__How to complete this task__. From the line with "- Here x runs" through the line with "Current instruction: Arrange", inclusive, return each line of the data below exactly and leave the rest out.

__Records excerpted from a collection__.
----------

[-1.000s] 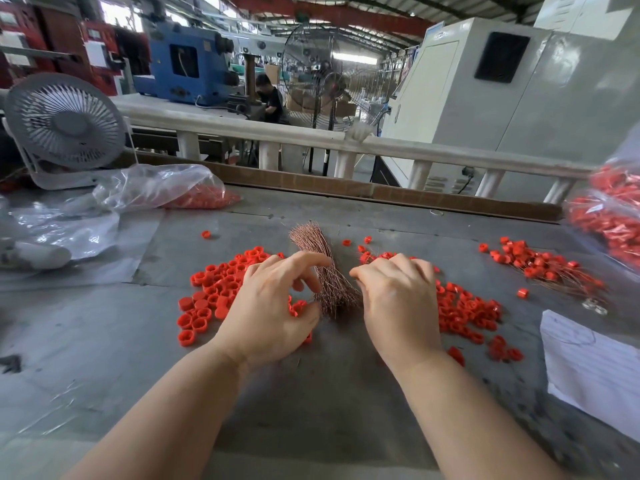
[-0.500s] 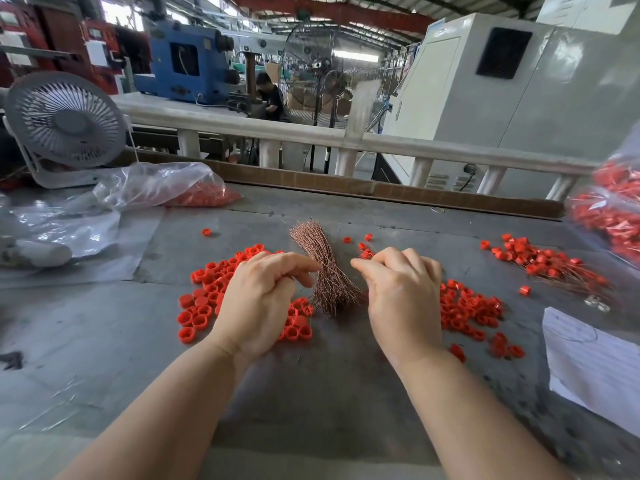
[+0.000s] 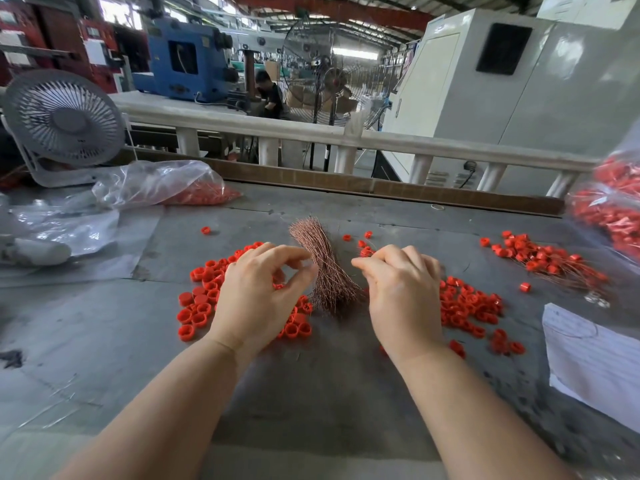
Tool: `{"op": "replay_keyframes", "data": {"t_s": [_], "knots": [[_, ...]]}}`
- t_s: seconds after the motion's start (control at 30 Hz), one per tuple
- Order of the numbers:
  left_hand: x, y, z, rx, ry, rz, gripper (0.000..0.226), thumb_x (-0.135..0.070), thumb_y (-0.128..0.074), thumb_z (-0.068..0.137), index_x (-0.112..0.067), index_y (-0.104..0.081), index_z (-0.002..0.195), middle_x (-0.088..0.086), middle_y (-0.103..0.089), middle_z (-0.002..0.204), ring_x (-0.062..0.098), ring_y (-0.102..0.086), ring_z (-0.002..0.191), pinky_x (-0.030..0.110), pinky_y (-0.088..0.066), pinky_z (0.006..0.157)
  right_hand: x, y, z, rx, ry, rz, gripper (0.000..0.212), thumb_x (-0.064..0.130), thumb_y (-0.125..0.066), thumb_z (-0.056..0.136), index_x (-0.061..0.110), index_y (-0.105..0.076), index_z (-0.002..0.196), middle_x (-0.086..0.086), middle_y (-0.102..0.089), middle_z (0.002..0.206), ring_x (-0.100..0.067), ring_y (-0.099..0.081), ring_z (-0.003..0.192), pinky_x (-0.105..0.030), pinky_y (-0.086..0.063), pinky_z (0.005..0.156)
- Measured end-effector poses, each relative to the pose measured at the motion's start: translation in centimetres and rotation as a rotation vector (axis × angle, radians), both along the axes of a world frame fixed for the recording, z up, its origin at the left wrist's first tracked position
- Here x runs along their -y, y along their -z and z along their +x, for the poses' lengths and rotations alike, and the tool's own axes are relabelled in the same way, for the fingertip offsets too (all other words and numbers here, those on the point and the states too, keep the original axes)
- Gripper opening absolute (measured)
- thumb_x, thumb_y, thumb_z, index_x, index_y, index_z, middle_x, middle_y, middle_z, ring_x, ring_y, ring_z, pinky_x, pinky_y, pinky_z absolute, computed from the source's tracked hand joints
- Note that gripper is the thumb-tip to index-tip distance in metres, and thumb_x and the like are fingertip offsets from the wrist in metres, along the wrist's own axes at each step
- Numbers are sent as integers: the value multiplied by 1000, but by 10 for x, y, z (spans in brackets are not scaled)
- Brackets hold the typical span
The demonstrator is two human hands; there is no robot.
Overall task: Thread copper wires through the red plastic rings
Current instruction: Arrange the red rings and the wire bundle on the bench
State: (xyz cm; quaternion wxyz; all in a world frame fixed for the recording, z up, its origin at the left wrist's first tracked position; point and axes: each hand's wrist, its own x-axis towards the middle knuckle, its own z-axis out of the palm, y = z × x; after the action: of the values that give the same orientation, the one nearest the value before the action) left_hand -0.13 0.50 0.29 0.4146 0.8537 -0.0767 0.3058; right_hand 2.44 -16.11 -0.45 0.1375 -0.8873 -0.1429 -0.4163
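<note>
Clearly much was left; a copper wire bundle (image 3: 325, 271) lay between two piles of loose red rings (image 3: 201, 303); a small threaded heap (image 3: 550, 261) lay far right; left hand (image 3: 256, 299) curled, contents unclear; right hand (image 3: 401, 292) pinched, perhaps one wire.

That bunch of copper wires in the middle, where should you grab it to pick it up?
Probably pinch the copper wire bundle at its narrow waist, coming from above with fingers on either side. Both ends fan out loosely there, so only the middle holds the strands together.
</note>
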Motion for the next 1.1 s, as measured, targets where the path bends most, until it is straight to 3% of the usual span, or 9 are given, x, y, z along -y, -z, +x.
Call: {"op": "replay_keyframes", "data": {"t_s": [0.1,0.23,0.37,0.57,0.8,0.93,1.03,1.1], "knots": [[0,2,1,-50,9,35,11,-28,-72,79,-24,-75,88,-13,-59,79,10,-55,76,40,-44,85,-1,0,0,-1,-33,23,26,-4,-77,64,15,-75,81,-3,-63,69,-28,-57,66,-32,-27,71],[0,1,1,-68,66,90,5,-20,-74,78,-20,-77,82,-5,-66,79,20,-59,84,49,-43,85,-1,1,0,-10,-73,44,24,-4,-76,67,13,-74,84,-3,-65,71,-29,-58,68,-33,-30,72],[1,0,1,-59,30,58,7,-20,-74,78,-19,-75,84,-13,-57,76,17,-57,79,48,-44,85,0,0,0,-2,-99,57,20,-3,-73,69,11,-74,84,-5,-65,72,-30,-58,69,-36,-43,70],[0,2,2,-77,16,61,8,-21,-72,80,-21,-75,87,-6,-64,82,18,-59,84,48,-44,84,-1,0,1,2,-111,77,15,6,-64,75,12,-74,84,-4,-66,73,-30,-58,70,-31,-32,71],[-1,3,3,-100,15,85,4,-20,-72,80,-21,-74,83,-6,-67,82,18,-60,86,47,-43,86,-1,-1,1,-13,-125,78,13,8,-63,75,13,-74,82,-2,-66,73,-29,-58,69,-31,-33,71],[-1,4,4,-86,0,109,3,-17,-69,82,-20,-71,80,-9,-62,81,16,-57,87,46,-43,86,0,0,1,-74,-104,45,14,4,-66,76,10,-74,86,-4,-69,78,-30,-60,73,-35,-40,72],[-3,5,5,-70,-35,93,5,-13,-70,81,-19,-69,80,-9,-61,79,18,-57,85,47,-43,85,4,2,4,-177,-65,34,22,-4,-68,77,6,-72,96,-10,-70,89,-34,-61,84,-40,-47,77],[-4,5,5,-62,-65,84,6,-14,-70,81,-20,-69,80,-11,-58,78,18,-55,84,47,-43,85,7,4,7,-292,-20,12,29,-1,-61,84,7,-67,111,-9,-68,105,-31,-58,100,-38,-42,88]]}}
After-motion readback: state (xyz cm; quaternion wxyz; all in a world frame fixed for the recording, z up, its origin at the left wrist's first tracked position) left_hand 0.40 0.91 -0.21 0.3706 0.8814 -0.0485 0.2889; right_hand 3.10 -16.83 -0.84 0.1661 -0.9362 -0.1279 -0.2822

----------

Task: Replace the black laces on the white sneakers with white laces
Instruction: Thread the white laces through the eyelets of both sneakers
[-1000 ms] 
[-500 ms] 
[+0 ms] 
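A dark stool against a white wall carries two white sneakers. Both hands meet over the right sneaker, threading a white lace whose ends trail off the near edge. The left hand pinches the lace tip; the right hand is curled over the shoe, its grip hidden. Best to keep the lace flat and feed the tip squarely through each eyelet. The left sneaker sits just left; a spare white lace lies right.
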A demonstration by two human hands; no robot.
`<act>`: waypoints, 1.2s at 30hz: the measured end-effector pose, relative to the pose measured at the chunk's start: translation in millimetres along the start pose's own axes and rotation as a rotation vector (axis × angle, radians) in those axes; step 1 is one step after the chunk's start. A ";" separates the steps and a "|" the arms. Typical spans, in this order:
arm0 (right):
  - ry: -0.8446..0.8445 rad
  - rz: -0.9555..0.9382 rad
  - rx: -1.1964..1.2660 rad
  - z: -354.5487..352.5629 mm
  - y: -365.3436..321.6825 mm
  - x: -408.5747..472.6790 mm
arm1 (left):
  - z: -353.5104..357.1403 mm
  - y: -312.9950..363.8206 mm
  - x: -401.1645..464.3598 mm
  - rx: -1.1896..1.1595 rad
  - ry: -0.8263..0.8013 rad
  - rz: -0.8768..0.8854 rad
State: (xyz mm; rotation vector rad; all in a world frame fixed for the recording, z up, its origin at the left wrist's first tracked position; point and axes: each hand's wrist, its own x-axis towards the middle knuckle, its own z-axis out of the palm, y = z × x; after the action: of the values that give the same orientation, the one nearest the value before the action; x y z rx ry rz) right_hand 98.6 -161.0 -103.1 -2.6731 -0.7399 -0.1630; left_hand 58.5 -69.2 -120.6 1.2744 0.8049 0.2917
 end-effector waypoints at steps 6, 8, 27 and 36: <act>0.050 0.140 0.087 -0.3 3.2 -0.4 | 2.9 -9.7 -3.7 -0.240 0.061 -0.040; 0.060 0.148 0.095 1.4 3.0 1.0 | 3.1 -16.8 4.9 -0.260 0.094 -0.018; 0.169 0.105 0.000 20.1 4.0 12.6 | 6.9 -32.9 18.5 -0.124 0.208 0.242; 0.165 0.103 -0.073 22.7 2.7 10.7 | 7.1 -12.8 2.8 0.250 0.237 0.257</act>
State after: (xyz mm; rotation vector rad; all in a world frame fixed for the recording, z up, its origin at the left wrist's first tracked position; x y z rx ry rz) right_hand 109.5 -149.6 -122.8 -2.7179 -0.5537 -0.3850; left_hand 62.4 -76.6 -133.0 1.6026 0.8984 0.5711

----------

__Answer section__.
- Here x runs along their -y, y along their -z and z along their +x, for the poses' lengths and rotations alike, and the tool's own axes are relabelled in the same way, for the fingertip offsets too (all other words and numbers here, those on the point and the states too, keep the original axes)
- Gripper opening absolute (measured)
- thumb_x, thumb_y, thumb_z, index_x, index_y, index_z, middle_x, middle_y, middle_z, ring_x, ring_y, ring_z, pinky_x, pinky_y, pinky_z absolute, computed from the source's tracked hand joints
- Note that gripper is the thumb-tip to index-tip distance in metres, and thumb_x and the like are fingertip offsets from the wrist in metres, along the wrist's own axes at each step
- Numbers are sent as integers: the value multiplied by 1000, but by 10 for x, y, z (spans in brackets are not scaled)
- Brackets hold the typical span
The demonstrator is two human hands; there is no robot.
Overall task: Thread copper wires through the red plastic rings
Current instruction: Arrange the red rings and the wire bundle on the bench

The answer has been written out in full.